*Exercise prompt*
Give the records back in full, exactly as they read.

====== Record set ======

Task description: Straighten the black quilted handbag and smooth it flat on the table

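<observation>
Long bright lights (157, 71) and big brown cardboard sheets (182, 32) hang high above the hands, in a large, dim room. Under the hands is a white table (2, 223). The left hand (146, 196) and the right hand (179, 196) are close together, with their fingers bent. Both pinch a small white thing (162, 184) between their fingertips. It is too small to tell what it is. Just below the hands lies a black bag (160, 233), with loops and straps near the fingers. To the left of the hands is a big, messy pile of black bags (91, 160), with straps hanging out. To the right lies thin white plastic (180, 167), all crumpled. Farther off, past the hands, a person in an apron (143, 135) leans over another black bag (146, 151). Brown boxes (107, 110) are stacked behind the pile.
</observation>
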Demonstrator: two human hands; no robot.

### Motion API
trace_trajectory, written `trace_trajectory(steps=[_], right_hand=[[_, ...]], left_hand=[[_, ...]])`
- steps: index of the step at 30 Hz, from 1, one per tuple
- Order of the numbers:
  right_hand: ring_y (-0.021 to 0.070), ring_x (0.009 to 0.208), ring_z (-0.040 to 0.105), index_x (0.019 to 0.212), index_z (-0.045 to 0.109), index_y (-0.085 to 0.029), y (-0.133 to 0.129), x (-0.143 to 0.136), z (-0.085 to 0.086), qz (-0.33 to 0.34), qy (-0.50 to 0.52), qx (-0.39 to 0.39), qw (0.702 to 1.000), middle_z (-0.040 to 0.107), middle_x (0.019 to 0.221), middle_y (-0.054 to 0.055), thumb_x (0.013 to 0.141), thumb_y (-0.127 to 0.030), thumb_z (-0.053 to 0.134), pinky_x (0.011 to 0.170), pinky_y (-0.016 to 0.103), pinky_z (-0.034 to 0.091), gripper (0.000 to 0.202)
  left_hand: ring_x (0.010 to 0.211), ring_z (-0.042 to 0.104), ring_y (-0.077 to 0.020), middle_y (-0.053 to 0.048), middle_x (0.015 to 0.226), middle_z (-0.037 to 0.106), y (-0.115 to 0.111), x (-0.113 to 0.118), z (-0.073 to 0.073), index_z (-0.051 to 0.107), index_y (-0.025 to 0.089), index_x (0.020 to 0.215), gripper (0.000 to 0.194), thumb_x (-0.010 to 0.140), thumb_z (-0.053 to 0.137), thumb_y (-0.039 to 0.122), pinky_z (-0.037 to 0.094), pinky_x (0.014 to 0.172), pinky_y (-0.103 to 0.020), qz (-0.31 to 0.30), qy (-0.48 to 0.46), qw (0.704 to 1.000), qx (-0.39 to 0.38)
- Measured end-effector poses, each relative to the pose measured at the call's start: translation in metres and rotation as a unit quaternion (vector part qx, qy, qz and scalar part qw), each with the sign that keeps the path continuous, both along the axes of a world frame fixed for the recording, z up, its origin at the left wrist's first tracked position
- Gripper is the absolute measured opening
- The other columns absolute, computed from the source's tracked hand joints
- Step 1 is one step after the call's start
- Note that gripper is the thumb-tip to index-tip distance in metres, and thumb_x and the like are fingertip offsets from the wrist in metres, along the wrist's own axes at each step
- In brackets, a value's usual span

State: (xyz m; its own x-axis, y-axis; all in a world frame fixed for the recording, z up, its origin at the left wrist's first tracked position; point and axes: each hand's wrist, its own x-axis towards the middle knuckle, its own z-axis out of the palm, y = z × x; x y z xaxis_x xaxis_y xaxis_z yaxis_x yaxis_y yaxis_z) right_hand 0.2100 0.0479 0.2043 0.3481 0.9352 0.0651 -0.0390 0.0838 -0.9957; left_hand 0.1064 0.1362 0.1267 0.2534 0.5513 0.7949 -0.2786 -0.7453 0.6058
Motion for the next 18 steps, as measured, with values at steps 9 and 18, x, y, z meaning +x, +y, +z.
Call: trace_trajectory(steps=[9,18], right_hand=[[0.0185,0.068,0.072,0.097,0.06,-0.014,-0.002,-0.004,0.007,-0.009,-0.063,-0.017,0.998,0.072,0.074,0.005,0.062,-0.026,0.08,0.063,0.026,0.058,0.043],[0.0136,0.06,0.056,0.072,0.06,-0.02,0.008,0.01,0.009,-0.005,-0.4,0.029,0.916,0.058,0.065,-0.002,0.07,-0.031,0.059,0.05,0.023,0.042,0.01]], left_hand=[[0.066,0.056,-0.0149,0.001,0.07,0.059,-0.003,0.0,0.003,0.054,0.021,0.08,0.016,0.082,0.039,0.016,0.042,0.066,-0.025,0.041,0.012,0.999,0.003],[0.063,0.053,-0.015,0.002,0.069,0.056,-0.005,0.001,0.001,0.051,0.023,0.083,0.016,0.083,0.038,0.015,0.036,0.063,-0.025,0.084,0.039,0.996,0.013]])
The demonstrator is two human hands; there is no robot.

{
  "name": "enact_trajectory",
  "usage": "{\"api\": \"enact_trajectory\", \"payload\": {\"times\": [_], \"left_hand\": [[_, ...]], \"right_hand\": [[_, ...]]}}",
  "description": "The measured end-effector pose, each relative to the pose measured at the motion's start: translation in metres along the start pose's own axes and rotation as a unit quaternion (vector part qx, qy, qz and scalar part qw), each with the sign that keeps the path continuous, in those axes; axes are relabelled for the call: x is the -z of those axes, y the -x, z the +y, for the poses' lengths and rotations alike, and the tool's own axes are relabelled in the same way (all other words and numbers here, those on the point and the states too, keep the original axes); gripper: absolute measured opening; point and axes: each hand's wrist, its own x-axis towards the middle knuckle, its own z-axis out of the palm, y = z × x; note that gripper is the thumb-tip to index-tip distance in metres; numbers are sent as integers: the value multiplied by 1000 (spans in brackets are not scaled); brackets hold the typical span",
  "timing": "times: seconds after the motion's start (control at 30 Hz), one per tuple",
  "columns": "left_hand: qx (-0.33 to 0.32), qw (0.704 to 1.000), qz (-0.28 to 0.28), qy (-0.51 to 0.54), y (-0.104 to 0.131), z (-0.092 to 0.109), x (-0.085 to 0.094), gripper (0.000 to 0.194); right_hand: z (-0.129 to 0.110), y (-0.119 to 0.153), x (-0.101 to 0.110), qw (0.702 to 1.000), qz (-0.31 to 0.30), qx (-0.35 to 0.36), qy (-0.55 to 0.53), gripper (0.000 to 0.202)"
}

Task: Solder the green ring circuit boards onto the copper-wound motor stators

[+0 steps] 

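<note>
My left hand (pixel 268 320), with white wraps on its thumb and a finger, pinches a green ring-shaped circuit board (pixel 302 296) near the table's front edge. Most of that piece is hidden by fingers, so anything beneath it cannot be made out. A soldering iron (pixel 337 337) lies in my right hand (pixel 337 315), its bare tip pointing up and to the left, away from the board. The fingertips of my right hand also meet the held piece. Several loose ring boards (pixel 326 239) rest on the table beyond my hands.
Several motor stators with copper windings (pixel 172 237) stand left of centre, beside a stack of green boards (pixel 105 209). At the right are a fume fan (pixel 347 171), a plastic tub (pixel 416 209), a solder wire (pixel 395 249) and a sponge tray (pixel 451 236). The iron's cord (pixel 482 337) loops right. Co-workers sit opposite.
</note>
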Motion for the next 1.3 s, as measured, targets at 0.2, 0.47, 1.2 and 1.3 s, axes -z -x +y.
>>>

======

*Output of the task*
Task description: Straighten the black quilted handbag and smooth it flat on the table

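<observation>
Long bright lights (157, 71) and big brown cardboard sheets (182, 32) hang high above the hands, in a large, dim room. Under the hands is a white table (2, 223). The left hand (146, 196) and the right hand (179, 196) are close together, with their fingers bent. Both pinch a small white thing (162, 184) between their fingertips. It is too small to tell what it is. Just below the hands lies a black bag (160, 233), with loops and straps near the fingers. To the left of the hands is a big, messy pile of black bags (91, 160), with straps hanging out. To the right lies thin white plastic (180, 167), all crumpled. Farther off, past the hands, a person in an apron (143, 135) leans over another black bag (146, 151). Brown boxes (107, 110) are stacked behind the pile.
</observation>
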Demonstrator: two human hands; no robot.

### Motion API
trace_trajectory, written `trace_trajectory(steps=[_], right_hand=[[_, ...]], left_hand=[[_, ...]])`
- steps: index of the step at 30 Hz, from 1, one per tuple
- Order of the numbers:
  right_hand: ring_y (-0.021 to 0.070), ring_x (0.009 to 0.208), ring_z (-0.040 to 0.105), index_x (0.019 to 0.212), index_z (-0.045 to 0.109), index_y (-0.085 to 0.029), y (-0.133 to 0.129), x (-0.143 to 0.136), z (-0.085 to 0.086), qz (-0.33 to 0.34), qy (-0.50 to 0.52), qx (-0.39 to 0.39), qw (0.702 to 1.000), middle_z (-0.040 to 0.107), middle_x (0.019 to 0.221), middle_y (-0.054 to 0.055), thumb_x (0.013 to 0.141), thumb_y (-0.127 to 0.030), thumb_z (-0.053 to 0.134), pinky_x (0.011 to 0.170), pinky_y (-0.016 to 0.103), pinky_z (-0.034 to 0.091), gripper (0.000 to 0.202)
  left_hand: ring_x (0.010 to 0.211), ring_z (-0.042 to 0.104), ring_y (-0.077 to 0.020), middle_y (-0.053 to 0.048), middle_x (0.015 to 0.226), middle_z (-0.037 to 0.106), y (-0.115 to 0.111), x (-0.113 to 0.118), z (-0.073 to 0.073), index_z (-0.051 to 0.107), index_y (-0.025 to 0.089), index_x (0.020 to 0.215), gripper (0.000 to 0.194), thumb_x (-0.010 to 0.140), thumb_z (-0.053 to 0.137), thumb_y (-0.039 to 0.122), pinky_z (-0.037 to 0.094), pinky_x (0.014 to 0.172), pinky_y (-0.103 to 0.020), qz (-0.31 to 0.30), qy (-0.48 to 0.46), qw (0.704 to 1.000), qx (-0.39 to 0.38)
- Measured end-effector poses, each relative to the pose measured at the call's start: translation in metres and rotation as a unit quaternion (vector part qx, qy, qz and scalar part qw), each with the sign that keeps the path continuous, both along the axes of a world frame fixed for the recording, z up, its origin at the left wrist's first tracked position
- Gripper is the absolute measured opening
- The other columns absolute, computed from the source's tracked hand joints
- Step 1 is one step after the call's start
- Note that gripper is the thumb-tip to index-tip distance in metres, and thumb_x and the like are fingertip offsets from the wrist in metres, along the wrist's own axes at each step
- In brackets, a value's usual span

State: (xyz m; its own x-axis, y-axis; all in a world frame fixed for the recording, z up, its origin at the left wrist's first tracked position; point and axes: each hand's wrist, its own x-axis towards the middle knuckle, its own z-axis out of the palm, y = z × x; x y z xaxis_x xaxis_y xaxis_z yaxis_x yaxis_y yaxis_z) right_hand 0.2100 0.0479 0.2043 0.3481 0.9352 0.0651 -0.0390 0.0838 -0.9957; left_hand 0.1064 0.1362 0.1267 0.2534 0.5513 0.7949 -0.2786 -0.7453 0.6058
Motion for the next 18 steps, as measured, with values at steps 9 and 18, x, y, z meaning +x, +y, +z.
Call: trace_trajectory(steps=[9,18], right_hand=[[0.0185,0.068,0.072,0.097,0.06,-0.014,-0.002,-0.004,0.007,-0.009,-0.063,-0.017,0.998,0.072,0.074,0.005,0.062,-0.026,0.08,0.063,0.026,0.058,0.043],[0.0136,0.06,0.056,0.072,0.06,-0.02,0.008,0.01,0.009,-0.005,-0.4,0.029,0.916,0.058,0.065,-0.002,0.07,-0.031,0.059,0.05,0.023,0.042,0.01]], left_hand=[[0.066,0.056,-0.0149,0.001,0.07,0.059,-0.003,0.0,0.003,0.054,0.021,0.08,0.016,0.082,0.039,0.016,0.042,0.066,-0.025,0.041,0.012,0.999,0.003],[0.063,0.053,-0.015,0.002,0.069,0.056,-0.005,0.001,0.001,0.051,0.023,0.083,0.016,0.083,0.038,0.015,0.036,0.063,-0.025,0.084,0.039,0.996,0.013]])
The demonstrator is two human hands; there is no robot.

{
  "name": "enact_trajectory",
  "usage": "{\"api\": \"enact_trajectory\", \"payload\": {\"times\": [_], \"left_hand\": [[_, ...]], \"right_hand\": [[_, ...]]}}",
  "description": "The measured end-effector pose, each relative to the pose measured at the motion's start: translation in metres along the start pose's own axes and rotation as a unit quaternion (vector part qx, qy, qz and scalar part qw), each with the sign that keeps the path continuous, in those axes; axes are relabelled for the call: x is the -z of those axes, y the -x, z the +y, for the poses' lengths and rotations alike, and the tool's own axes are relabelled in the same way (all other words and numbers here, those on the point and the states too, keep the original axes); gripper: absolute measured opening; point and axes: each hand's wrist, its own x-axis towards the middle knuckle, its own z-axis out of the palm, y = z × x; note that gripper is the thumb-tip to index-tip distance in metres; numbers are sent as integers: the value multiplied by 1000 (spans in brackets are not scaled); brackets hold the typical span",
  "timing": "times: seconds after the motion's start (control at 30 Hz), one per tuple",
  "columns": "left_hand: qx (-0.33 to 0.32), qw (0.704 to 1.000), qz (-0.28 to 0.28), qy (-0.51 to 0.54), y (-0.104 to 0.131), z (-0.092 to 0.109), x (-0.085 to 0.094), gripper (0.000 to 0.194); right_hand: z (-0.129 to 0.110), y (-0.119 to 0.153), x (-0.101 to 0.110), qw (0.702 to 1.000), qz (-0.31 to 0.30), qx (-0.35 to 0.36), qy (-0.55 to 0.53), gripper (0.000 to 0.202)"
}

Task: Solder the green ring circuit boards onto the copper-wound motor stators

[+0 steps] 

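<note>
My left hand (pixel 268 320), with white wraps on its thumb and a finger, pinches a green ring-shaped circuit board (pixel 302 296) near the table's front edge. Most of that piece is hidden by fingers, so anything beneath it cannot be made out. A soldering iron (pixel 337 337) lies in my right hand (pixel 337 315), its bare tip pointing up and to the left, away from the board. The fingertips of my right hand also meet the held piece. Several loose ring boards (pixel 326 239) rest on the table beyond my hands.
Several motor stators with copper windings (pixel 172 237) stand left of centre, beside a stack of green boards (pixel 105 209). At the right are a fume fan (pixel 347 171), a plastic tub (pixel 416 209), a solder wire (pixel 395 249) and a sponge tray (pixel 451 236). The iron's cord (pixel 482 337) loops right. Co-workers sit opposite.
</note>
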Motion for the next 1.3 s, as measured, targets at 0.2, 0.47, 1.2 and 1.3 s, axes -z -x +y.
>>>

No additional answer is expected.